#### ASSIGNED TASK:
Write out, precisely and in full, each line of the material.

━━ MATERIAL SHOWN ━━

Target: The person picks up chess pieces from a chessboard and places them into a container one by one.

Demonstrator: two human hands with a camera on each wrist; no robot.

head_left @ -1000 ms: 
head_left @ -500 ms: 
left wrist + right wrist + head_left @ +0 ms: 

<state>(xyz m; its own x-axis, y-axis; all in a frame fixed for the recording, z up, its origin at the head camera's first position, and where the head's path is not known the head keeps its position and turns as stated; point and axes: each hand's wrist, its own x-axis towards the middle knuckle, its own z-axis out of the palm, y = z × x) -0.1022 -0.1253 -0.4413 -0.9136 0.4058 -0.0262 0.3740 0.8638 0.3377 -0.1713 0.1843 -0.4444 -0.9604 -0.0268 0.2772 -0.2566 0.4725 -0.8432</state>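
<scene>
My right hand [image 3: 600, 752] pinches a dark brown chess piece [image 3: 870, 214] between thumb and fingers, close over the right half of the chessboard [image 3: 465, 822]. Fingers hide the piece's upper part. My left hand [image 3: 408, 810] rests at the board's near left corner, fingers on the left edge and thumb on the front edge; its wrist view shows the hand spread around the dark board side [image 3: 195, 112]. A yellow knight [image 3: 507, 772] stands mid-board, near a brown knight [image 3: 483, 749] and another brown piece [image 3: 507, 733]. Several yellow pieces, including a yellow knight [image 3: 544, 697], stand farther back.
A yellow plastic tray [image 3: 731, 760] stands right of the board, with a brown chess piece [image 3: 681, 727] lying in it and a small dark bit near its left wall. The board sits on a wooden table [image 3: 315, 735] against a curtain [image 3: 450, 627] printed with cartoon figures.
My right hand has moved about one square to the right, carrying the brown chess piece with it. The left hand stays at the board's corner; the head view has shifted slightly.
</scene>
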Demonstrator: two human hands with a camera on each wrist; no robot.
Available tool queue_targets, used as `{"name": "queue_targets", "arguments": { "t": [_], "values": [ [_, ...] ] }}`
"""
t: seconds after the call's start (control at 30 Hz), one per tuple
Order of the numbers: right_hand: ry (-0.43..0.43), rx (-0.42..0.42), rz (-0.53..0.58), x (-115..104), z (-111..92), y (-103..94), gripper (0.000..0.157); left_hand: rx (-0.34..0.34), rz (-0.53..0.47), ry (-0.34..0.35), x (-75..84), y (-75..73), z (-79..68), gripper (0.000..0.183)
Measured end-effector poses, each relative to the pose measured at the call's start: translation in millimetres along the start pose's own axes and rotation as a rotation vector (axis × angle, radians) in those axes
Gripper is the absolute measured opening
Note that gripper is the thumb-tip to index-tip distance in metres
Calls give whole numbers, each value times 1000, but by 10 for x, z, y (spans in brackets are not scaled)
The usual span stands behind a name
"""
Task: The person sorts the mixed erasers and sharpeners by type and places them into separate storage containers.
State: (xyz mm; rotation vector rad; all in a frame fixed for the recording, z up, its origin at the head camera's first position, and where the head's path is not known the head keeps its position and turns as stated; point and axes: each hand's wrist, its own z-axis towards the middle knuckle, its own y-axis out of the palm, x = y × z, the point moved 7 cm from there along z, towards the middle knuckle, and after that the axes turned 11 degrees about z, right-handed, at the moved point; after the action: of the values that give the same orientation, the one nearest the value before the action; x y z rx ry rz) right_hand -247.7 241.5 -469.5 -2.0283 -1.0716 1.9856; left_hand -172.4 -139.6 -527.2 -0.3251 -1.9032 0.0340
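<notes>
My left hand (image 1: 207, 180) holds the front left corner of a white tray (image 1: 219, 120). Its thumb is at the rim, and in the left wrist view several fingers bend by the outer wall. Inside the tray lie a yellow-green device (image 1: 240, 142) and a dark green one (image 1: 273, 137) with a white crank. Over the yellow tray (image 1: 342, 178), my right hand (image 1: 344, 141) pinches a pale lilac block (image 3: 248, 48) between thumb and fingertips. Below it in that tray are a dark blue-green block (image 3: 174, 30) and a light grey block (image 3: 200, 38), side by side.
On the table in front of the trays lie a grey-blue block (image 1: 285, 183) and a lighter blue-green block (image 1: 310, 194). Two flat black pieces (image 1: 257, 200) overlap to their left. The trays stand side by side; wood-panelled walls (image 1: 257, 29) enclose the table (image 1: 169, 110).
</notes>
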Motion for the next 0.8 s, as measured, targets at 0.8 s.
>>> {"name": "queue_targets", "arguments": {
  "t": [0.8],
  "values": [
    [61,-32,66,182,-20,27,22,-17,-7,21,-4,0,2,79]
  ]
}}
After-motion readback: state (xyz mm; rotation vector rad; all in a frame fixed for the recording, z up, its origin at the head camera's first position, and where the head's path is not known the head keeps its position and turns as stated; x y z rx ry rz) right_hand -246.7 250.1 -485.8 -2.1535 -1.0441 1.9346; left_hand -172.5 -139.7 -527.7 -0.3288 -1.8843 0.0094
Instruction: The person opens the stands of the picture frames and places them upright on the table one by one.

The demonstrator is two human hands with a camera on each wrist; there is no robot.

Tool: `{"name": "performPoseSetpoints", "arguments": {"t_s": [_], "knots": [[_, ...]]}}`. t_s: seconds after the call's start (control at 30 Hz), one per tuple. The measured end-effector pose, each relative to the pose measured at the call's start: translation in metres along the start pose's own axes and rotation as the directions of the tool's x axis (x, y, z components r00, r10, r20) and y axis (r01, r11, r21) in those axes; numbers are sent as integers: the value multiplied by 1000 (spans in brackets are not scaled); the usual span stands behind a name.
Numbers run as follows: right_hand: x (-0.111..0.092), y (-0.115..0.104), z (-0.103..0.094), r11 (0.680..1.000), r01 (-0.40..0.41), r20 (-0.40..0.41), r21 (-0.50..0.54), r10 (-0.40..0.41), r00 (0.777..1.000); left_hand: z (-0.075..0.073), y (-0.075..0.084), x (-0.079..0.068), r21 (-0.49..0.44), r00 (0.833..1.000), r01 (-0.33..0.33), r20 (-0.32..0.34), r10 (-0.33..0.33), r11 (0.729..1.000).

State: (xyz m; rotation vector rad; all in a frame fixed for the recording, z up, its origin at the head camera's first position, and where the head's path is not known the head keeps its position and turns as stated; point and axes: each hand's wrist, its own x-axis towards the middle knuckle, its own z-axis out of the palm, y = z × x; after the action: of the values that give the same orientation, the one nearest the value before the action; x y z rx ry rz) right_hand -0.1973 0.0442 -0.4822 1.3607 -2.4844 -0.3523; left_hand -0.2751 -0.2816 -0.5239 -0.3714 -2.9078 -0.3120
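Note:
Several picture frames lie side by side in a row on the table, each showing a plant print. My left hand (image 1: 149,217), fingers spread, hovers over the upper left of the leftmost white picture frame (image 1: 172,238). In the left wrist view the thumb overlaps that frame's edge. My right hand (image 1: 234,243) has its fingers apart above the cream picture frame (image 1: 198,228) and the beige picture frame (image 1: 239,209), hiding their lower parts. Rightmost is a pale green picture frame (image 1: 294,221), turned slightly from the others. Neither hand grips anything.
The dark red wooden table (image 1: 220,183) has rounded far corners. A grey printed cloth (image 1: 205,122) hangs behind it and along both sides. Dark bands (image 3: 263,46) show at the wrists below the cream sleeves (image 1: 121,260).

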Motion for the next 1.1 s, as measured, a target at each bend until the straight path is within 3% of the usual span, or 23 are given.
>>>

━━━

#### ANSWER SECTION:
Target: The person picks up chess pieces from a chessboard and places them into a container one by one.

Demonstrator: two human hands with a camera on each wrist; no robot.

head_left @ -1000 ms: 
head_left @ -500 ms: 
left wrist + right wrist + head_left @ +0 ms: 

<state>(xyz m; its own x-axis, y-axis; all in a frame fixed for the recording, z up, its origin at the head camera's first position, and where the head's path is not known the head keeps its position and turns as stated; point and axes: each hand's wrist, its own x-axis towards the middle knuckle, its own z-axis out of the palm, y = z × x) -0.1022 -0.1253 -0.4413 -0.9136 0.4058 -0.0262 0.3740 0.8638 0.3377 -0.1713 0.1843 -0.4444 -0.9604 -0.0268 0.2772 -0.2566 0.4725 -0.8432</state>
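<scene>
My right hand [image 3: 600, 752] pinches a dark brown chess piece [image 3: 870, 214] between thumb and fingers, close over the right half of the chessboard [image 3: 465, 822]. Fingers hide the piece's upper part. My left hand [image 3: 408, 810] rests at the board's near left corner, fingers on the left edge and thumb on the front edge; its wrist view shows the hand spread around the dark board side [image 3: 195, 112]. A yellow knight [image 3: 507, 772] stands mid-board, near a brown knight [image 3: 483, 749] and another brown piece [image 3: 507, 733]. Several yellow pieces, including a yellow knight [image 3: 544, 697], stand farther back.
A yellow plastic tray [image 3: 731, 760] stands right of the board, with a brown chess piece [image 3: 681, 727] lying in it and a small dark bit near its left wall. The board sits on a wooden table [image 3: 315, 735] against a curtain [image 3: 450, 627] printed with cartoon figures.
My right hand has moved about one square to the right, carrying the brown chess piece with it. The left hand stays at the board's corner; the head view has shifted slightly.
</scene>
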Demonstrator: two human hands with a camera on each wrist; no robot.
Available tool queue_targets, used as `{"name": "queue_targets", "arguments": { "t": [_], "values": [ [_, ...] ] }}`
"""
t: seconds after the call's start (control at 30 Hz), one per tuple
Order of the numbers: right_hand: ry (-0.43..0.43), rx (-0.42..0.42), rz (-0.53..0.58), x (-115..104), z (-111..92), y (-103..94), gripper (0.000..0.157); left_hand: rx (-0.34..0.34), rz (-0.53..0.47), ry (-0.34..0.35), x (-75..84), y (-75..73), z (-79..68), gripper (0.000..0.183)
Measured end-effector poses, each relative to the pose measured at the call's start: translation in millimetres along the start pose's own axes and rotation as a rotation vector (axis × angle, radians) in those axes
Gripper is the absolute measured opening
Note that gripper is the thumb-tip to index-tip distance in metres
Calls give whole numbers, each value times 1000, but by 10 for x, z, y (spans in brackets are not scaled)
The usual span stands behind a name
"""
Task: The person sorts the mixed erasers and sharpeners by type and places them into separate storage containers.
State: (xyz mm; rotation vector rad; all in a frame fixed for the recording, z up, its origin at the head camera's first position, and where the head's path is not known the head keeps its position and turns as stated; point and axes: each hand's wrist, its own z-axis towards the middle knuckle, its own y-axis out of the palm, x = y × z, the point moved 7 cm from there along z, towards the middle knuckle, and after that the axes turned 11 degrees about z, right-handed, at the moved point; after the action: of the values that give the same orientation, the one nearest the value before the action; x y z rx ry rz) right_hand -247.7 241.5 -469.5 -2.0283 -1.0716 1.9856; left_hand -172.4 -139.6 -527.2 -0.3251 -1.9032 0.0340
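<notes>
My left hand (image 1: 207, 180) holds the front left corner of a white tray (image 1: 219, 120). Its thumb is at the rim, and in the left wrist view several fingers bend by the outer wall. Inside the tray lie a yellow-green device (image 1: 240, 142) and a dark green one (image 1: 273, 137) with a white crank. Over the yellow tray (image 1: 342, 178), my right hand (image 1: 344, 141) pinches a pale lilac block (image 3: 248, 48) between thumb and fingertips. Below it in that tray are a dark blue-green block (image 3: 174, 30) and a light grey block (image 3: 200, 38), side by side.
On the table in front of the trays lie a grey-blue block (image 1: 285, 183) and a lighter blue-green block (image 1: 310, 194). Two flat black pieces (image 1: 257, 200) overlap to their left. The trays stand side by side; wood-panelled walls (image 1: 257, 29) enclose the table (image 1: 169, 110).
</notes>
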Motion for the next 0.8 s, as measured, targets at 0.8 s.
>>> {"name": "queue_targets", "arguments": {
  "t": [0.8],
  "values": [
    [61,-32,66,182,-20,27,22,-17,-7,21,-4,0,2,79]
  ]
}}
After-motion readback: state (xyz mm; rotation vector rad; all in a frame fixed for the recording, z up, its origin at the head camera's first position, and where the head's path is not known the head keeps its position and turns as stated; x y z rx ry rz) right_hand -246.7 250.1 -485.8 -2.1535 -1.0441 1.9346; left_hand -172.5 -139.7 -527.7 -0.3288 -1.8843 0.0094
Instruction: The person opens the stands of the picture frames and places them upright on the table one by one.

The demonstrator is two human hands with a camera on each wrist; there is no robot.

Tool: `{"name": "performPoseSetpoints", "arguments": {"t_s": [_], "knots": [[_, ...]]}}`. t_s: seconds after the call's start (control at 30 Hz), one per tuple. The measured end-effector pose, each relative to the pose measured at the call's start: translation in metres along the start pose's own axes and rotation as the directions of the tool's x axis (x, y, z components r00, r10, r20) and y axis (r01, r11, r21) in those axes; numbers are sent as integers: the value multiplied by 1000 (spans in brackets are not scaled); the usual span stands behind a name.
Numbers run as follows: right_hand: x (-0.111..0.092), y (-0.115..0.104), z (-0.103..0.094), r11 (0.680..1.000), r01 (-0.40..0.41), r20 (-0.40..0.41), r21 (-0.50..0.54), r10 (-0.40..0.41), r00 (0.777..1.000); left_hand: z (-0.075..0.073), y (-0.075..0.084), x (-0.079..0.068), r21 (-0.49..0.44), r00 (0.833..1.000), r01 (-0.33..0.33), r20 (-0.32..0.34), r10 (-0.33..0.33), r11 (0.729..1.000).

State: (xyz m; rotation vector rad; all in a frame fixed for the recording, z up, its origin at the head camera's first position, and where the head's path is not known the head keeps its position and turns as stated; point and axes: each hand's wrist, its own x-axis towards the middle knuckle, its own z-axis out of the palm, y = z × x; after the action: of the values that give the same orientation, the one nearest the value before the action; x y z rx ry rz) right_hand -0.1973 0.0442 -0.4822 1.3607 -2.4844 -0.3523; left_hand -0.2751 -0.2816 -0.5239 -0.3714 -2.9078 -0.3120
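Note:
Several picture frames lie side by side in a row on the table, each showing a plant print. My left hand (image 1: 149,217), fingers spread, hovers over the upper left of the leftmost white picture frame (image 1: 172,238). In the left wrist view the thumb overlaps that frame's edge. My right hand (image 1: 234,243) has its fingers apart above the cream picture frame (image 1: 198,228) and the beige picture frame (image 1: 239,209), hiding their lower parts. Rightmost is a pale green picture frame (image 1: 294,221), turned slightly from the others. Neither hand grips anything.
The dark red wooden table (image 1: 220,183) has rounded far corners. A grey printed cloth (image 1: 205,122) hangs behind it and along both sides. Dark bands (image 3: 263,46) show at the wrists below the cream sleeves (image 1: 121,260).
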
Motion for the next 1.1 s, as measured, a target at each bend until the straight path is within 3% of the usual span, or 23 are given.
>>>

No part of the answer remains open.